Le marché automobile français confirme sa fragilité en ce début d’année 2026. D’après AAA Data, 153 842 voitures particulières ont été immatriculées en mars, soit une baisse d’environ -1,5 % par rapport à mars 2025.Un recul moins brutal qu’en février (-14,7 %), mais qui confirme une tendance de fond : le marché reste sous pression. Dans ce contexte, un segment continue pourtant de progresser nettement : celui des véhicules électriques.

Un marché qui peine à retrouver son rythme
Avec près de 154 000 immatriculations, mars 2026 limite la casse, sans pour autant marquer un véritable rebond. Sur l’ensemble du premier trimestre, le marché cumule environ 414 000 véhicules particuliers, en recul d’environ -8 % par rapport à 2025.
Dans le détail, les motorisations thermiques poursuivent leur déclin :
- le diesel tombe sous les 3 % de part de marché,
- l’essence recule fortement,
- tandis que les hybrides dominent désormais le mix… sans réussir à soutenir les volumes globaux.
La conclusion est limpide : la transition énergétique avance, mais elle ne compense pas encore la contraction du marché.

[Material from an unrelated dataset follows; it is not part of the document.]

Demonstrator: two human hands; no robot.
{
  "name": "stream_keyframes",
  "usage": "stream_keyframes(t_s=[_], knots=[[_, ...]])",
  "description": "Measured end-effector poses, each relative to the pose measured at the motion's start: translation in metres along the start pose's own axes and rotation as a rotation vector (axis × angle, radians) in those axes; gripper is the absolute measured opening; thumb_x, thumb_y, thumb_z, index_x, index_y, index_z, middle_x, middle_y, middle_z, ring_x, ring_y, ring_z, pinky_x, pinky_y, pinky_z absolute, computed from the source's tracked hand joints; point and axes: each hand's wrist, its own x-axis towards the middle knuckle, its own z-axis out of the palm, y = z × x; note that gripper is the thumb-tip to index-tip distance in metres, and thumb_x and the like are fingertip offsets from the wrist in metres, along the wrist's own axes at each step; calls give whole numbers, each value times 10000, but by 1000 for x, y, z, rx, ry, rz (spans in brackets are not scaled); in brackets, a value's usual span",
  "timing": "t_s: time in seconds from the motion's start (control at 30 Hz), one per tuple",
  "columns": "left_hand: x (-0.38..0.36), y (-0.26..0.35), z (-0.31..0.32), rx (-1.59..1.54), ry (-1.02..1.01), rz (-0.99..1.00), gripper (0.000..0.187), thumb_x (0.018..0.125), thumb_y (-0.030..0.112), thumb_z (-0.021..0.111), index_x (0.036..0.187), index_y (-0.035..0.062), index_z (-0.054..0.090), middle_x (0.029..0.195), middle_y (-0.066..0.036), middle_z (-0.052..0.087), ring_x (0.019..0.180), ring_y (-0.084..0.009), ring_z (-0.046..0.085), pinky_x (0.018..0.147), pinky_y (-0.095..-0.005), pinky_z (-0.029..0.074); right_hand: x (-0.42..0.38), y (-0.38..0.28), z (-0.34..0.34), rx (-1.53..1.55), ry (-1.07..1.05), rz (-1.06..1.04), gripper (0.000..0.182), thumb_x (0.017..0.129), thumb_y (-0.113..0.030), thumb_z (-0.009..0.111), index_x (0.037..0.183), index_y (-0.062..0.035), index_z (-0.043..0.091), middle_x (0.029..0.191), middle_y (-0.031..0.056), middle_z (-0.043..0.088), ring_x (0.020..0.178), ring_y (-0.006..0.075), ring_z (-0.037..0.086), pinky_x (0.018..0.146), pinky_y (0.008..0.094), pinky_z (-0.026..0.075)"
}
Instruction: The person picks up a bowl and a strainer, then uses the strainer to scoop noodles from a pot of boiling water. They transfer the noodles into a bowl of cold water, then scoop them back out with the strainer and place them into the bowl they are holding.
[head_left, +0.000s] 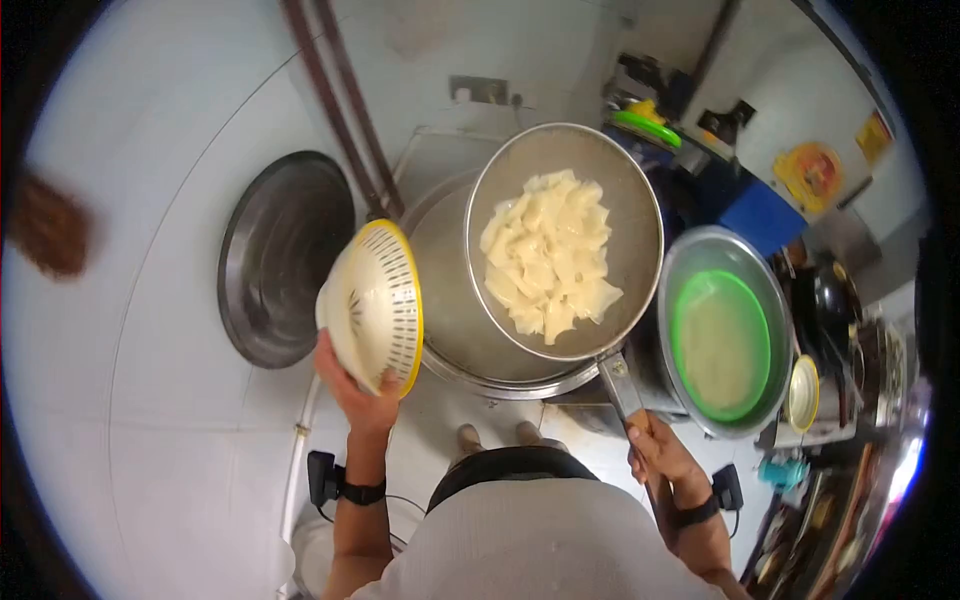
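A white bowl with a yellow rim and dark stripes point(375, 310) is tilted on its side, gripped at its lower edge by my left hand point(358, 392). With my right hand point(662, 455) I hold the handle of a large round metal strainer point(640, 290). Pale, flat noodle pieces point(552, 255) lie heaped in the strainer. Beneath it stands a large metal pot point(450, 350), partly hidden by the strainer and the bowl. The bowl is beside the strainer, apart from it.
A dark round lid point(285, 260) is left of the pot. On the right, a metal basin point(735, 425) holds a green basket point(722, 345) with cloudy liquid. Farther right are a small yellow-rimmed bowl point(802, 393) and a black pan point(832, 292). A blue box point(760, 215) stands behind the basin.
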Motion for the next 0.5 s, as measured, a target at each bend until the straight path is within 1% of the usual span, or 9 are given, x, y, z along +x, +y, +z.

L’électrique confirme sa dynamique mais reste dépendant du contexte
En effet, dans ce paysage, c’est l’électrique, qui comme les mois passés, continue de tirer son épingle du jeu. En mars, il représente environ 27 % des immatriculations, soit un peu plus de 40 000 véhicules électriques sur le mois.
Si l’on regarde maintenant sur le premier trimestre, la tendance est encore plus marquée car c’est déjà plus de 100 000 VE qui ont été immatriculés, soit une hausse d’environ +20 % pour une part de marché proche de 25 %.
Une progression nette, qui on le sait, est portée par des leviers désormais bien identifiés comme les livraisons du leasing social, les aides de l’État revalorisées et les contraintes réglementaires sur les flottes.
Mais évidemment, tout n’est pas éternel (normalement)… Derrière ces bons chiffres, une nuance doit être posée : une partie de cette croissance reste conjoncturelle et donc le pic observé depuis janvier pourrait ne pas durer à mesure que certains dispositifs s’essoufflent.

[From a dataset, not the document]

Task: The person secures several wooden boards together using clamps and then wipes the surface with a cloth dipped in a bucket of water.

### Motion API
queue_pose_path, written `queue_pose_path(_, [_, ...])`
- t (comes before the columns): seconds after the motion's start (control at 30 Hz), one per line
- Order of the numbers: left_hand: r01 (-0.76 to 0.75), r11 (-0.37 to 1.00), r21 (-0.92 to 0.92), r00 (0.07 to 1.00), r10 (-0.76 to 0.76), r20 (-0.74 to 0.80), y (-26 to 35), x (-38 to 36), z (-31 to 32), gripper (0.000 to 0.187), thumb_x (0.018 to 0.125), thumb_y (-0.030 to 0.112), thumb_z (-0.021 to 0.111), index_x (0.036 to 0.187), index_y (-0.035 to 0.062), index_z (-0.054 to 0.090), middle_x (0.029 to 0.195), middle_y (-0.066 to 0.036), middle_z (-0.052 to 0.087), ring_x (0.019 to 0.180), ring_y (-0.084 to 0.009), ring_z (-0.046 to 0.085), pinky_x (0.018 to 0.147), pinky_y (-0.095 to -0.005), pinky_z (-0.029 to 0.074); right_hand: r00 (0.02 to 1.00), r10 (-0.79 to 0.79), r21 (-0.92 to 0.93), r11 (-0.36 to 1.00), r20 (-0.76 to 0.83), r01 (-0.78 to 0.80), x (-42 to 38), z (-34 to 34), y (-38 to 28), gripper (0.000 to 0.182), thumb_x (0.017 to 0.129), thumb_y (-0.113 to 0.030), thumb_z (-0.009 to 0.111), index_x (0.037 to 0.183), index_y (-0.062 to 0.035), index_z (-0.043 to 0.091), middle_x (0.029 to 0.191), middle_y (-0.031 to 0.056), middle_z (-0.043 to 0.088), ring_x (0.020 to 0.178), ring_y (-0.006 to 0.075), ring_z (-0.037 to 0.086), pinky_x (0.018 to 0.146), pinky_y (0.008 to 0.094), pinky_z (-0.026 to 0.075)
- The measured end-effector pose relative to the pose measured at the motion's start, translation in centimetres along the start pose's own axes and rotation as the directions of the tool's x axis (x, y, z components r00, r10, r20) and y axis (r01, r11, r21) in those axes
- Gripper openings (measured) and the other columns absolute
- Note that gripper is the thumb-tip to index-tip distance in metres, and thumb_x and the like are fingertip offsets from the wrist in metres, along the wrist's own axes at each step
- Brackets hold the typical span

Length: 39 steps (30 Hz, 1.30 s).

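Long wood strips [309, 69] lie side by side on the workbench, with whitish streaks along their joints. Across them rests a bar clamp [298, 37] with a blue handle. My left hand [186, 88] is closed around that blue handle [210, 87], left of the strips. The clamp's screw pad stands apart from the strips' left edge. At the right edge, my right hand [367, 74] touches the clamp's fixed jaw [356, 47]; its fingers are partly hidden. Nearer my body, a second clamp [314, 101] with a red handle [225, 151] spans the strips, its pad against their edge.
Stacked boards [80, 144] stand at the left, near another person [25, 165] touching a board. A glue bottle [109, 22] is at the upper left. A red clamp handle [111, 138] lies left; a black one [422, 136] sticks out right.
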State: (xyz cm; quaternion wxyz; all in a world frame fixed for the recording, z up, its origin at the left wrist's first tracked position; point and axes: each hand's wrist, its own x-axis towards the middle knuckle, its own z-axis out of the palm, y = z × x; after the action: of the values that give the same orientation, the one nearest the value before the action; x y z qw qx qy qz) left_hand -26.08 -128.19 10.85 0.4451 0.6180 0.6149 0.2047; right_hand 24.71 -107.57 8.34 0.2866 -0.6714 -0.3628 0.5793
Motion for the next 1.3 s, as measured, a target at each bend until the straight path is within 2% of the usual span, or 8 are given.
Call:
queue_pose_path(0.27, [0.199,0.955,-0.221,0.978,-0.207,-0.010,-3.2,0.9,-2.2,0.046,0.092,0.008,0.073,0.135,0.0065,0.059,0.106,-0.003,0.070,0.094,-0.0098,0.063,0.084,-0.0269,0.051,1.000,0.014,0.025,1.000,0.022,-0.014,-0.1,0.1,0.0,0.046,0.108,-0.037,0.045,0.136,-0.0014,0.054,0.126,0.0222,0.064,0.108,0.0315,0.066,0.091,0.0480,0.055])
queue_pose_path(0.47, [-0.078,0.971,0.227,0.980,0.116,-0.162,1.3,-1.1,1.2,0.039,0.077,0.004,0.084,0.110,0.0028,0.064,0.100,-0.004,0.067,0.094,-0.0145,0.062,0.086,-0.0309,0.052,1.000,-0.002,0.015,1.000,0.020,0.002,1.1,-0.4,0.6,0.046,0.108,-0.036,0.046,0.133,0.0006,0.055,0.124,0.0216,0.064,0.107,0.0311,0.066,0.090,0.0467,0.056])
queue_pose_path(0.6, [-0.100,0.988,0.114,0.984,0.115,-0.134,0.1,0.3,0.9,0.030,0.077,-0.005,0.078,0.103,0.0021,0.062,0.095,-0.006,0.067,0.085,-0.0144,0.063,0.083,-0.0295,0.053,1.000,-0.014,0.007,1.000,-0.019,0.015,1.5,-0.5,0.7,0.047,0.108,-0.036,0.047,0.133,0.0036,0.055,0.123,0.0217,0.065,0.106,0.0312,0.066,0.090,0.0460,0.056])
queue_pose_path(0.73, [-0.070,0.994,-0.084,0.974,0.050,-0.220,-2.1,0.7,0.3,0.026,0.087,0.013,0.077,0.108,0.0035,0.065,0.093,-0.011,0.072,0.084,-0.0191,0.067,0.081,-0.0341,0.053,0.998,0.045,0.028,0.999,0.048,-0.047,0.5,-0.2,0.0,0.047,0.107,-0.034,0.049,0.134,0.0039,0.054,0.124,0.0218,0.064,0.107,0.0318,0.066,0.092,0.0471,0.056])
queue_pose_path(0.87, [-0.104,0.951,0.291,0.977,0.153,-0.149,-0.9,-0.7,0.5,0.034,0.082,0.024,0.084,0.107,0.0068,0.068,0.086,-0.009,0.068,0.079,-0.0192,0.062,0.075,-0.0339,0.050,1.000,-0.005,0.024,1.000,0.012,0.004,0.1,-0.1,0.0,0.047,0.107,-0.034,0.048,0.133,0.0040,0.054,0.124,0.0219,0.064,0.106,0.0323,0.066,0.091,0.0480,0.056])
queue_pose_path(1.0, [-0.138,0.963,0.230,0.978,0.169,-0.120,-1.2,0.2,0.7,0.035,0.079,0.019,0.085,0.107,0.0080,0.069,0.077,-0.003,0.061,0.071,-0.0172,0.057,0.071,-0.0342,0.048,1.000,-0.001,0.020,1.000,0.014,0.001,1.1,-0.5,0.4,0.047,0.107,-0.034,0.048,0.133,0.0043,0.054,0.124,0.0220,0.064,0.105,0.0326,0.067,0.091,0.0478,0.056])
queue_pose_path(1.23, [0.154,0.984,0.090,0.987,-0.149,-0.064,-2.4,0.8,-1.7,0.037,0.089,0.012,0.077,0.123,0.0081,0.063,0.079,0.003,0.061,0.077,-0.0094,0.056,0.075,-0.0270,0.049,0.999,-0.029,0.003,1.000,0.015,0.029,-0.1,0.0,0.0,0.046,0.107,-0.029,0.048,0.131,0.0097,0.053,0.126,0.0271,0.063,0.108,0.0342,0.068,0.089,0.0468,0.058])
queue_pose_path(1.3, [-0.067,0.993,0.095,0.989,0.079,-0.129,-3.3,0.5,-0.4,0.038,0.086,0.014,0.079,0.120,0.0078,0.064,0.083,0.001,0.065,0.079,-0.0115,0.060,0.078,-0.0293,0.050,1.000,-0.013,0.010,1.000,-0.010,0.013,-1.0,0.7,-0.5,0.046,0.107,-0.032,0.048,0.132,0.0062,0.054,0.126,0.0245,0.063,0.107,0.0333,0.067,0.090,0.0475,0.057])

L’occasion n’est pas en reste
Nous n’en parlons pas assez souvent et pourtant cette dynamique ne se limite pas au marché du neuf. Elle se retrouve aussi, de manière plus progressive, sur le marché de l’occasion.
En mars 2026, 476 979 transactions de véhicules d’occasion ont été enregistrées, en hausse de +2 % sur un an. Sur le premier trimestre, le marché atteint 1 330 132 transactions, en léger recul de -2 %.
Mais là encore, la structure du marché évolue rapidement. Les motorisations électrifiées progressent fortement :
- les voitures électriques d’occasion bondissent de +47 %, pour atteindre 4 % de part de marché,
- les hybrides légers (MHEV) progressent de +35 % (5 % de part),
- les hybrides classiques (HEV) gagnent +27 % (6 % de part).

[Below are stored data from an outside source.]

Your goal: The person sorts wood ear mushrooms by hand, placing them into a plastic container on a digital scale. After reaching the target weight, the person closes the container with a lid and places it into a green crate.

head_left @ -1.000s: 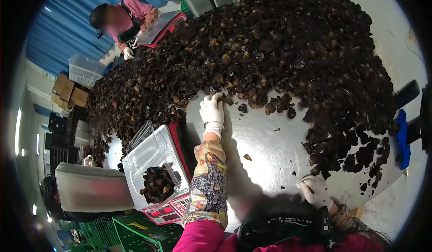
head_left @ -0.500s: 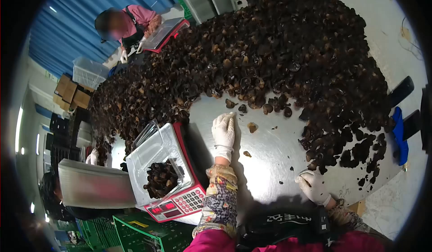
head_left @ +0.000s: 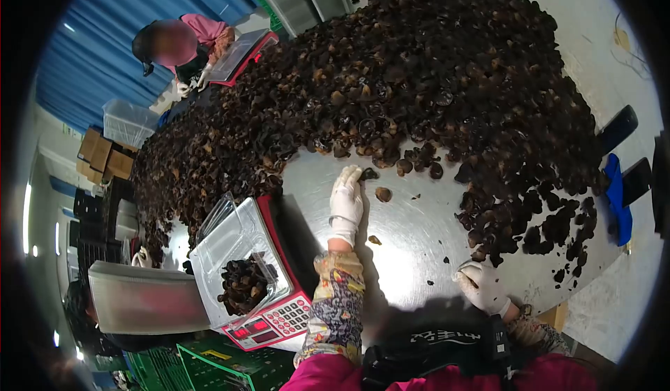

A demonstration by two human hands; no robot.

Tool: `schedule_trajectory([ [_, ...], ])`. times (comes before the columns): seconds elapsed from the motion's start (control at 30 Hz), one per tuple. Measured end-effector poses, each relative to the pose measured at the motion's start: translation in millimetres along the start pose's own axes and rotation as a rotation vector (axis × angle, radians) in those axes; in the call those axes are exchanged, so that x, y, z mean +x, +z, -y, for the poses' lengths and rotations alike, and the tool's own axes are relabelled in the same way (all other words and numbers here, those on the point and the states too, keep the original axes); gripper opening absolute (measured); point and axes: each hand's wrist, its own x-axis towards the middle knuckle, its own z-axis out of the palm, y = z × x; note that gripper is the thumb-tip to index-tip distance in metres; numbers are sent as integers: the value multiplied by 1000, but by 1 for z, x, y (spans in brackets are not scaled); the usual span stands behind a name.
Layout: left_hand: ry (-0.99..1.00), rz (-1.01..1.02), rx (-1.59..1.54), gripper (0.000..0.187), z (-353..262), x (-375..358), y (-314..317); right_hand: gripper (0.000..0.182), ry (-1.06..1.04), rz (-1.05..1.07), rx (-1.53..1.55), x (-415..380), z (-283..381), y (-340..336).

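My left hand, in a white glove, lies on the metal table with its fingers stretched out. A dark piece of wood ear mushroom lies at its fingertips, and a browner mushroom piece is just to the right. Beyond them spreads a large pile of wood ear mushrooms. My gloved right hand rests near the table's front edge, fingers curled in. A dark spot shows at its fingers; what they hold, if anything, I cannot make out.
Left of my left arm stands a red digital scale with mushrooms in its clear tray. Stacked plastic trays and a green crate are beside it. A co-worker sits across by another scale. Another person's gloved hand shows at left.
My left hand has slid slightly forward, up to the dark mushroom piece. My right hand stays curled in place. The co-worker's hands across the table have come closer together.
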Motion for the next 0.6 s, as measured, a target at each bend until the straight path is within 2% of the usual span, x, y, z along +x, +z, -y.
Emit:
schedule_trajectory([
  [0.07,-77,-27,-2,27,-23,-24,2,6,-25,9,14,-1,-5,2],
  [0.13,-124,114,-337,24,-68,-38,-15,6,-39,-7,-7,-2,-7,3],
  [0.2,-57,270,-522,20,-79,-57,-15,5,-54,-21,-31,-3,-6,2],
  [0.27,-72,252,-564,19,-90,-63,-18,4,-54,-4,6,-2,-4,1],
  [0.33,-107,60,-407,20,-82,-64,-11,4,-69,-26,0,-1,-2,0],
  [0.4,-97,58,-354,19,-71,-56,-7,4,-84,-42,-2,-2,-2,0],
  [0.47,3,52,-168,20,-66,-41,-4,4,-39,0,-26,-2,-4,1],
  [0.53,-62,114,-154,25,-59,-36,5,4,-30,-19,5,-2,-3,2],
  [0.6,45,77,-2,33,-57,-28,15,5,-66,-8,-40,1,-4,1],
])
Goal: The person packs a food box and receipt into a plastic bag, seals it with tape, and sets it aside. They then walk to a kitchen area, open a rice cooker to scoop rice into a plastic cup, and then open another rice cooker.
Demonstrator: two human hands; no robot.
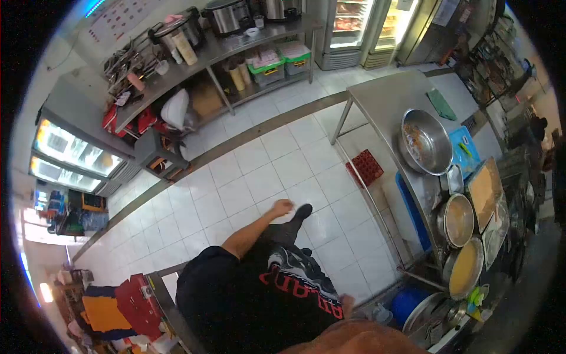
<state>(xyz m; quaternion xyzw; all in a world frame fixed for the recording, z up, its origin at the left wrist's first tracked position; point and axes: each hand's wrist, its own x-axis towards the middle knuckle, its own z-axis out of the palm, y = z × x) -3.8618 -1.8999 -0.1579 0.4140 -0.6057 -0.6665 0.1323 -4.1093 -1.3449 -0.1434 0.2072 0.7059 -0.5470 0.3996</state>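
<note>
My left hand (283,207) hangs out in front of my body above the white tiled floor (247,180). Its fingers look loosely curled in, and I see nothing in them. Just past it is my dark shoe (303,211). Low in the view, close to the black shirt (253,301) with red letters, a small part of my right hand (347,304) shows. My arm hides most of it, so its fingers and anything in them cannot be made out.
On the right, a steel table (386,97) bears a big steel bowl (425,141), a blue cutting board (464,152) and a pan of yellow liquid (466,269). Beneath stands a red crate (364,167). A steel shelf (206,56) with cookers lines the back, near lit fridges (351,26).
</note>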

À l’inverse, les motorisations thermiques reculent :
- le diesel perd 4 %, mais reste dominant avec 42 % de part de marché,
- l’essence recule de 2 % pour atteindre 38 %.
Les flottes, moteur discret mais central de la transition
Derrière ces évolutions, un acteur joue un rôle clé : les flottes d’entreprises. Plus réactives que les particuliers aux politiques publiques, les entreprises adaptent rapidement leurs choix de motorisation. L’automobile y répond avant tout à un besoin opérationnel immédiat, ce qui limite fortement la possibilité de repousser les décisions d’achat.
Dans ce contexte, les réglementations actuelles, notamment les obligations de verdissement, ont un effet direct et puissant. Elles orientent mécaniquement les renouvellements vers des motorisations électrifiées, et devraient continuer à le faire à court et moyen terme.
Mais leur rôle ne s’arrête pas au marché du neuf. En renouvelant régulièrement leurs véhicules, les flottes alimentent massivement le marché de l’occasion en modèles récents. Résultat : elles deviennent un levier clé de diffusion de l’électrique vers les ménages, permettant une transition plus progressive, mais aussi plus large, de l’ensemble du parc roulant.

Une dynamique à surveiller dans les prochains mois
Ce début d’année 2026 met donc en évidence un marché à deux vitesses. En effet, le marché global est en recul, mais le segment électrique est en forte progression.
Comme toujours, la question reste entière : cette dynamique est-elle durable ? Entre la fin progressive du leasing social, un contexte économique tendu et des prix toujours élevés, les prochains mois seront décisifs. Une chose est sûre : si l’électrique avance, il le fait encore dans un marché qui, lui, cherche toujours son équilibre.